“You are a brick, Aunt Church,” said Tom.
He took a seat at the table, and gazed with wonder, delight, and admiration at Kathleen. He told his schoolfellows that at that moment he lost his heart to Kathleen. He said that she bowled him over completely.
“I haven’t a scrap of heart in my body to-day,” he remarked to his chosen friends. “I took it out and put it at her feet; and if you’ll believe me, she spurned it. That’s the way of girls. Don’t you have anything to do with them, boys.”
But the boys only begged more earnestly than ever to have a look at Kathleen. Tom finally promised to secure her photograph by hook or by crook, and to show it to them.
When the meal, which was but a short one after all, came to an end, Miss O’Flynn and Kathleen got up and were preparing to go to the yard at the back of the house, when there came the sound of horse’s hoofs on the stones outside. They stopped at the cottage, and a loud knock at the door was next heard.
“They have come,” said Susy, her face white as a sheet. “I knew they would. I wonder what will happen, Kathleen. Aren’t you awfully frightened?”
“Not I,” said Kathleen. “Why should I be afraid? Whoever is there has nothing to do with us.”
Susy’s state of panic amused both Miss O’Flynn and Kathleen, and Tom was the only one found brave enough to go to the door in answer to the knock. He came back the next instant with a telegram, which was addressed to Miss O’Flynn. She tore it open, and gave a loud scream.
“It’s my poor cousin Peggy Doharty. She has fallen from her horse and has concussion of the brain. I must go to her at once. Oh, alannah, alannah! What is to be done?”
Here Miss O’Flynn turned a face of anguish in Kathleen’s direction.
“It is I that must leave you, my darling,” she said. “I will go back to town with the messenger, get off to London to-night, and cross in the morning. Ah, the creature! And she’s my dearest friend. Let us hope that Providence will spare her precious life. Oh dear, dear, dear! This is awful!”
“I don’t see why you should go, Aunt Katie,” said Kathleen. “I want you very badly indeed just now.”
“Then, my sweet child, come straight away with me to Dublin; for as to leaving Peggy in her hour of extremity, I wouldn’t do it even for you, Kathleen, and that’s saying a good deal.”

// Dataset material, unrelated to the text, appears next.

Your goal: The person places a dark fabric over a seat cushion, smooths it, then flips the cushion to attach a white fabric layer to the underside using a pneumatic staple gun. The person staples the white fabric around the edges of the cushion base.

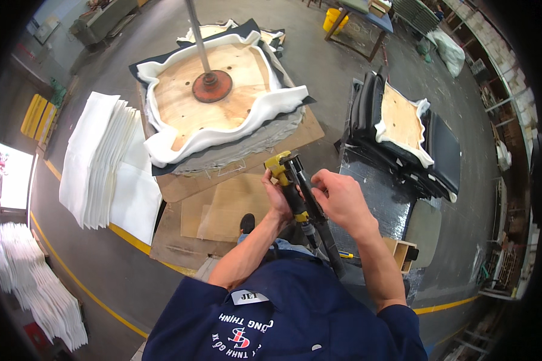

“But how can I come? I have my society and—and the school.”
“Well, then, stay, love; only don’t keep me now. Good-bye to you, pet; I haven’t a minute to lose—Tom—is that your name?—go out and tell the messenger that I will go back with him to Merrifield.”
“And what about my almshouse?” screamed out Mrs. Church. “This is a nice state of things, I must say. Who minds what a slip of a young lady says?—meaning no offence to you, miss; but I have been spending my money right and left, getting tea that beats all for gentility, and now one of the ladies is off as it were in a flash of an eye. What about my almshouse?”